### [SOURCE RECORDS]
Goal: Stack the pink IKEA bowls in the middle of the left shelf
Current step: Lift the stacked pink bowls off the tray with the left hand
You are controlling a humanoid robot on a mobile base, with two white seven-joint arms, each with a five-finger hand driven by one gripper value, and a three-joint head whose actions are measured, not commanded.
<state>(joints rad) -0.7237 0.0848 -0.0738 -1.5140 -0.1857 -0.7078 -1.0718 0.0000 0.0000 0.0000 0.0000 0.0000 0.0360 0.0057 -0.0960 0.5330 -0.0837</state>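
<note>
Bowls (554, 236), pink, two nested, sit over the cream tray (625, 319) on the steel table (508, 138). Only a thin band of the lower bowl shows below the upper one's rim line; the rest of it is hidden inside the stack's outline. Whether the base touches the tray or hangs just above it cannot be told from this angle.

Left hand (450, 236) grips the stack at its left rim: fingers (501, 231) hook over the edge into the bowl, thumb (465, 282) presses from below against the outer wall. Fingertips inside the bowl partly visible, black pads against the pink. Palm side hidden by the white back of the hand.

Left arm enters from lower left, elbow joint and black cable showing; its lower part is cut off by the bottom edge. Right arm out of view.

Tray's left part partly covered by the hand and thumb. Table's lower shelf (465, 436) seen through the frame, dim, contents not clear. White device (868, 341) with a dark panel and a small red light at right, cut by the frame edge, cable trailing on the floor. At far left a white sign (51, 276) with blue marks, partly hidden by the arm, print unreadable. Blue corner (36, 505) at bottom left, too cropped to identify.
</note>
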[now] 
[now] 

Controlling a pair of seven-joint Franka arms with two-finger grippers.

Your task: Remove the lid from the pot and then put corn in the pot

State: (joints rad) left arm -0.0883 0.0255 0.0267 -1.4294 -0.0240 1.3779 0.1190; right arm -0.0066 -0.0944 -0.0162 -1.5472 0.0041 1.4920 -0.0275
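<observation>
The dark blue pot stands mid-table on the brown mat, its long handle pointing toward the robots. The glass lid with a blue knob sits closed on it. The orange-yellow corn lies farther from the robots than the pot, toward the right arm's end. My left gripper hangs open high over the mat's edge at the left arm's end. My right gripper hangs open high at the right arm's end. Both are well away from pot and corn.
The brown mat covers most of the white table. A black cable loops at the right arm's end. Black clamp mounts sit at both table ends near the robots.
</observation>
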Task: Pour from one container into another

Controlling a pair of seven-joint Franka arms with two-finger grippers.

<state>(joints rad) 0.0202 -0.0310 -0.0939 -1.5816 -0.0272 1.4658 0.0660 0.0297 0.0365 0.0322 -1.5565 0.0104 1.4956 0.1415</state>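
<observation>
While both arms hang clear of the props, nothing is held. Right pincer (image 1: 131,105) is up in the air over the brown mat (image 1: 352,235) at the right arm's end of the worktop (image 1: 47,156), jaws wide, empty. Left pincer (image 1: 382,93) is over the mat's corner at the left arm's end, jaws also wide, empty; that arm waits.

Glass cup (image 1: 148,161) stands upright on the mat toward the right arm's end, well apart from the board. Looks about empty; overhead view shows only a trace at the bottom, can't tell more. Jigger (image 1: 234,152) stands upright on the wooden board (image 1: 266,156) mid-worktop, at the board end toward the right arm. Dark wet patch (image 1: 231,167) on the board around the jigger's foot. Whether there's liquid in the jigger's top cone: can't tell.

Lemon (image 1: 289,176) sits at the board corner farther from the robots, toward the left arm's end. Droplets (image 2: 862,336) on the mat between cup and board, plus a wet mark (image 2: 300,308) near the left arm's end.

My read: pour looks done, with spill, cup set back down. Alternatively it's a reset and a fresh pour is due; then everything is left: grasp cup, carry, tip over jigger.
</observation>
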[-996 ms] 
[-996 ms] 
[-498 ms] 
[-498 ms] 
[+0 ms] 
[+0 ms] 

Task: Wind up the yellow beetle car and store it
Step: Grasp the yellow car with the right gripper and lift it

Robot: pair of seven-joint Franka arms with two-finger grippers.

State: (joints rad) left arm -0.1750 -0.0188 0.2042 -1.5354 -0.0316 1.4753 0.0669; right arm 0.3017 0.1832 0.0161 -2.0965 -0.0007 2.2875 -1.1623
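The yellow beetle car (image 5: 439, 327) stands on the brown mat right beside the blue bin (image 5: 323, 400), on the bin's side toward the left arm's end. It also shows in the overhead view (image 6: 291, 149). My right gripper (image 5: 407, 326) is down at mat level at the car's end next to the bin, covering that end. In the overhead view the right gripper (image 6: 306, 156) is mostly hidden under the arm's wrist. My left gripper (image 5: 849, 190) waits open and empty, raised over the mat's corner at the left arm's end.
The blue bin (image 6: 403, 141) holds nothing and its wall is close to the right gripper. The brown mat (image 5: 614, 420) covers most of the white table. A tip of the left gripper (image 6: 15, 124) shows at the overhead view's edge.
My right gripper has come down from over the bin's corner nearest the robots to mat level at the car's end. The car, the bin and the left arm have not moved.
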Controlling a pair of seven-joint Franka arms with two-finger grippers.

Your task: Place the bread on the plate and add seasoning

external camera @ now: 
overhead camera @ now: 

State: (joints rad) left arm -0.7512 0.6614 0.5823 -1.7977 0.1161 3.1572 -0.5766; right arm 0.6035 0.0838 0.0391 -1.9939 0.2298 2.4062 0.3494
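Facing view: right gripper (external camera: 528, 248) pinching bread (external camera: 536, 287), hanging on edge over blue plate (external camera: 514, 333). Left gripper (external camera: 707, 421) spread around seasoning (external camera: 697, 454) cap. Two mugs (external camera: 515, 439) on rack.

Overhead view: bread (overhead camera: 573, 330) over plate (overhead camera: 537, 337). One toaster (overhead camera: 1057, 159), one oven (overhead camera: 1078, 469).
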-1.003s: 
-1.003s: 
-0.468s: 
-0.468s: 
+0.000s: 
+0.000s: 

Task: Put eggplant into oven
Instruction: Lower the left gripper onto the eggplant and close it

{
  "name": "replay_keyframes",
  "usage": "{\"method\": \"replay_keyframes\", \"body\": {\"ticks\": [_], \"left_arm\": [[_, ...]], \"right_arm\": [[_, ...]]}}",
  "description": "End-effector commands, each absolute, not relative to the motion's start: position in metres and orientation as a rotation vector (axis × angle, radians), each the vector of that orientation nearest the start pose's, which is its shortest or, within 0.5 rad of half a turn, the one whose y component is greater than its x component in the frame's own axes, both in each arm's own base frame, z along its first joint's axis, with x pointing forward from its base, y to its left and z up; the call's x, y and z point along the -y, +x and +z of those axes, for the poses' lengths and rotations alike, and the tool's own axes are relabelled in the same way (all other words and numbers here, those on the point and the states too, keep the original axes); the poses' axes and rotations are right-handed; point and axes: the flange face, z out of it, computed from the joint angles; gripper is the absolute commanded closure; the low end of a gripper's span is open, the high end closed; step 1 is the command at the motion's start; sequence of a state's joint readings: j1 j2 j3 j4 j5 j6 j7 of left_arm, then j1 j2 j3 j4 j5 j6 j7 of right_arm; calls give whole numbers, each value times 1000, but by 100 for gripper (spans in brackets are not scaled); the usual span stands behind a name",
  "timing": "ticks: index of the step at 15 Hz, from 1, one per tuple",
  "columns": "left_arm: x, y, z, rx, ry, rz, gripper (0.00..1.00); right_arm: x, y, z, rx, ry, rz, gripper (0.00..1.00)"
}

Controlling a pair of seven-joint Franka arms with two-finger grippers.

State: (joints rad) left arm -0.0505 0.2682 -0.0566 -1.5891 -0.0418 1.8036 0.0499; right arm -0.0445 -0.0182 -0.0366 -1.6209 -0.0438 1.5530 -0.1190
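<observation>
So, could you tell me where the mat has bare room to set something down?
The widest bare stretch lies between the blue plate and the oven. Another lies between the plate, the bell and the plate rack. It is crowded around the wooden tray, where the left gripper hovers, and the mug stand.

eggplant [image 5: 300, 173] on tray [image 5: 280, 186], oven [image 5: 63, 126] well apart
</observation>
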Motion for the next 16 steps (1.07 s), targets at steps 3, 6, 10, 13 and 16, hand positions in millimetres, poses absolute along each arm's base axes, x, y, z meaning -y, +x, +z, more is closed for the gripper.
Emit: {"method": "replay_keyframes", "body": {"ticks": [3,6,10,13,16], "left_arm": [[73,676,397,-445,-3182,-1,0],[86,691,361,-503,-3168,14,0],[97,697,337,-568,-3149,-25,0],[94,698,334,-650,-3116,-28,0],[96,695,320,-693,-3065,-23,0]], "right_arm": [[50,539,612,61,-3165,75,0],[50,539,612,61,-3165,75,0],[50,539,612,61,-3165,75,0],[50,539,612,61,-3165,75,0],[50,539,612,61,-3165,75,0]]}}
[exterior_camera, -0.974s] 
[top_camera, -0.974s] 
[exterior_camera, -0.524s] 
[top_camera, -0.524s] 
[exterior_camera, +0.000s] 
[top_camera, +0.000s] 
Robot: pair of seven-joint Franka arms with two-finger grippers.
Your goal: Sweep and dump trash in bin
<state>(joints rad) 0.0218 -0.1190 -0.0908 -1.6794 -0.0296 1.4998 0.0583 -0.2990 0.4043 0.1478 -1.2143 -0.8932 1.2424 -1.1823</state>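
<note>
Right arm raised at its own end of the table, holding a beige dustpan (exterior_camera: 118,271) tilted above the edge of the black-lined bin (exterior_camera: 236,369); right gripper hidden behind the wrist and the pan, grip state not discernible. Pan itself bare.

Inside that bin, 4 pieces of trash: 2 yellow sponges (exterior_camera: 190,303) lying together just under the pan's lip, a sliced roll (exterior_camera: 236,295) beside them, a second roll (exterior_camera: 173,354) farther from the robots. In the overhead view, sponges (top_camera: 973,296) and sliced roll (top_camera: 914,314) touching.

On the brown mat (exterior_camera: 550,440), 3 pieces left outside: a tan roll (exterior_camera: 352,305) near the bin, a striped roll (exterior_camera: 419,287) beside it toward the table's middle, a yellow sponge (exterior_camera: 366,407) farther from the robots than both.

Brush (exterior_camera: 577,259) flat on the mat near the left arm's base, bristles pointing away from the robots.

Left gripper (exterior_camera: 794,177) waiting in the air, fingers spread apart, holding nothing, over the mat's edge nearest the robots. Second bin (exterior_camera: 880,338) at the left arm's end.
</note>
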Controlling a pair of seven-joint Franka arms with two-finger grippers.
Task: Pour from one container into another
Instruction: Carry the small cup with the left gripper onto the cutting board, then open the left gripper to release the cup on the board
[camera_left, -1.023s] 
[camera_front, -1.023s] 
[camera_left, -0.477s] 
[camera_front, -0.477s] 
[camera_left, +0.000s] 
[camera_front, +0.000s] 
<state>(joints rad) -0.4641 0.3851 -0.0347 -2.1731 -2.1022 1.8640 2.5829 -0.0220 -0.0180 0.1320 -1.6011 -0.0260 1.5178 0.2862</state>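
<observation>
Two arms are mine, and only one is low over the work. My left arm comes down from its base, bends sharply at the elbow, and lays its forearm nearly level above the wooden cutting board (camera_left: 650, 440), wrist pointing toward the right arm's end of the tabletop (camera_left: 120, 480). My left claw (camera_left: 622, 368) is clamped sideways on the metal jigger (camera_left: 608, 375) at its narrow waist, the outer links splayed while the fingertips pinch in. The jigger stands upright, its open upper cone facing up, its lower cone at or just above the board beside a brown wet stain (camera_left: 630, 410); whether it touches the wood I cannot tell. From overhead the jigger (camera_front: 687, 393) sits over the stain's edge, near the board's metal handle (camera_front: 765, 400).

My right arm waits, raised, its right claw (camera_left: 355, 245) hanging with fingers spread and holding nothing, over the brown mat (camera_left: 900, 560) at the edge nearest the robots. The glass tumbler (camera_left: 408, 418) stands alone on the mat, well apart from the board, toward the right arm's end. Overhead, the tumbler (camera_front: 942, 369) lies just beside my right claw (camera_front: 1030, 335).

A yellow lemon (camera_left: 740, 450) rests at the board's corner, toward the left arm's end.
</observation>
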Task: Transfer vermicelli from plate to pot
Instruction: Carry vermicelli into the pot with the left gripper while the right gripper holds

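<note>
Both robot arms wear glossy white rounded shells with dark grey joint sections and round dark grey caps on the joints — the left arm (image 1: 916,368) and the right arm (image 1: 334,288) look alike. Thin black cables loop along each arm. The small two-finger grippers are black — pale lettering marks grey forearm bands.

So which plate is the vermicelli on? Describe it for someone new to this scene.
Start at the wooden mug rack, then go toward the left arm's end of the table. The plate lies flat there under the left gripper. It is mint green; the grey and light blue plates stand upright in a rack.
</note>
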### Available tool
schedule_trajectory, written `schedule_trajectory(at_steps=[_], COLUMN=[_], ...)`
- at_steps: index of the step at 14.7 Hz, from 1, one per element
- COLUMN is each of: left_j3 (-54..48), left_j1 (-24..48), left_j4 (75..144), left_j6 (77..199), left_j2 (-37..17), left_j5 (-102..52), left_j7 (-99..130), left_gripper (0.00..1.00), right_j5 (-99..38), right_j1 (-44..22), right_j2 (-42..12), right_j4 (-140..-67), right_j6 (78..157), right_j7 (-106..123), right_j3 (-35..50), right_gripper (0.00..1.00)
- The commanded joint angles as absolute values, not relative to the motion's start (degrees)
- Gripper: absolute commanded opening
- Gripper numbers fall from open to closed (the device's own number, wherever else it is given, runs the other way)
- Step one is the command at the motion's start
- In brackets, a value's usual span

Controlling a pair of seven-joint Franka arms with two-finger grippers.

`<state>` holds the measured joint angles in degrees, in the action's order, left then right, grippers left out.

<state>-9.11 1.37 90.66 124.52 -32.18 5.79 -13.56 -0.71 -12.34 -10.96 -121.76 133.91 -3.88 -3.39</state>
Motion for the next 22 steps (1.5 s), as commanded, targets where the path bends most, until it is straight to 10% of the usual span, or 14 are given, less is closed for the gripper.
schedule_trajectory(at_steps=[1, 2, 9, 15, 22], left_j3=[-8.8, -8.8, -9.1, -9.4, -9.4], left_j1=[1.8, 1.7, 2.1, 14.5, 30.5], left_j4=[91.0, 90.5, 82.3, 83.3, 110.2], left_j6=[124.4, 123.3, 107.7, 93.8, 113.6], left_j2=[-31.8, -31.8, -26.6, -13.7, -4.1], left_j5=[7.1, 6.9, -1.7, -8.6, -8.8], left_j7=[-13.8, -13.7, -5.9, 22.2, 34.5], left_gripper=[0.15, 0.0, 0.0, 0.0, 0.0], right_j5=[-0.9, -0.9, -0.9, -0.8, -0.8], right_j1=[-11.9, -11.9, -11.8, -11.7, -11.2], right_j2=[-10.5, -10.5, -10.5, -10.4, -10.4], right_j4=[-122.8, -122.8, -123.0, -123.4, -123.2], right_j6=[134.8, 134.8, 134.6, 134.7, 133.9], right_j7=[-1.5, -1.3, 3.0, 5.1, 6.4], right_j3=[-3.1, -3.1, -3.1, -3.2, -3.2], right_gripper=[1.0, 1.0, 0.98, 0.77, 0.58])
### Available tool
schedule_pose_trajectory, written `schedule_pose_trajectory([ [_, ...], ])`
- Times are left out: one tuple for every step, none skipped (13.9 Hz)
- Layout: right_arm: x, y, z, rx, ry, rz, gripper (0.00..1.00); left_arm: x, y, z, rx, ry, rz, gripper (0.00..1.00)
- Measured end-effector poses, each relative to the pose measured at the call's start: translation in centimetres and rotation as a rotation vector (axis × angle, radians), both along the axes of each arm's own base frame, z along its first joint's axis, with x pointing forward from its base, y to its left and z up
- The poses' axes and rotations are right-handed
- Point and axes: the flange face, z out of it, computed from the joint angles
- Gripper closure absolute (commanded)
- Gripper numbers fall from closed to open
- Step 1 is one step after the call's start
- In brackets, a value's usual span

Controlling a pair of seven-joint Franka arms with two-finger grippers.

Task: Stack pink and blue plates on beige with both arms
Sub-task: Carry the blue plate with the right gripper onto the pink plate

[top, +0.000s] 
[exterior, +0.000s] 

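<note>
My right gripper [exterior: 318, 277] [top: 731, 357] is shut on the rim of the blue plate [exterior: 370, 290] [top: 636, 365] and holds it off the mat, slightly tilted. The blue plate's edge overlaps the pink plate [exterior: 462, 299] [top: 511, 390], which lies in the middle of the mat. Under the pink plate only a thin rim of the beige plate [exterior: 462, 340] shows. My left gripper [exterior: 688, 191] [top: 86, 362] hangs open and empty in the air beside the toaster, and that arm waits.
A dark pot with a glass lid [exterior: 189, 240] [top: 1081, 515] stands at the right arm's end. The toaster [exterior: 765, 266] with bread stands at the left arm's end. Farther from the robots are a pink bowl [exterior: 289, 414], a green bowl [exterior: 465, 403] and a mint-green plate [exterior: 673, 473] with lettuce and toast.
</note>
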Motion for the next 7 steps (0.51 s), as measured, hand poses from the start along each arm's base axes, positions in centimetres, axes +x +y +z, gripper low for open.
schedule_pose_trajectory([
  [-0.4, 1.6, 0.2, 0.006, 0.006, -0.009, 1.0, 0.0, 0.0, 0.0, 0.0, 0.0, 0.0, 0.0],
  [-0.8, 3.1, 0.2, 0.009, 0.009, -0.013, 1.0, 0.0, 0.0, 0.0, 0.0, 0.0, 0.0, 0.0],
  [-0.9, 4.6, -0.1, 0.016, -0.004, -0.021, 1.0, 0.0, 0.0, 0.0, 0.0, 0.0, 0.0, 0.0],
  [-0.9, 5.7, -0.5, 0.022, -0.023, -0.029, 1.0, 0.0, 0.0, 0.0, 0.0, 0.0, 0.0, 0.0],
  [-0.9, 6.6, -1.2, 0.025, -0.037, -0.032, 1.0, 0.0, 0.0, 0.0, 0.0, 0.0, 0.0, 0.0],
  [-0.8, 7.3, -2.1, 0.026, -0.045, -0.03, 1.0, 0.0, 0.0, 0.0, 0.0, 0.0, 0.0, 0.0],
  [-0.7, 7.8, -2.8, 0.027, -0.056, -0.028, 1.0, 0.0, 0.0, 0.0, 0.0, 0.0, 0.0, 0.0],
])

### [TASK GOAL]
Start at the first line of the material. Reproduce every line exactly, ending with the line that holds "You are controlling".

### [RESPONSE TO THE EXERCISE]
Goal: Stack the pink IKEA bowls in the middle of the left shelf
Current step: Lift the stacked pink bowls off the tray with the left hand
You are controlling a humanoid robot on a mobile base, with two white seven-joint arms, each with a five-finger hand driven by one gripper value, and a three-joint head whose actions are measured, not commanded.

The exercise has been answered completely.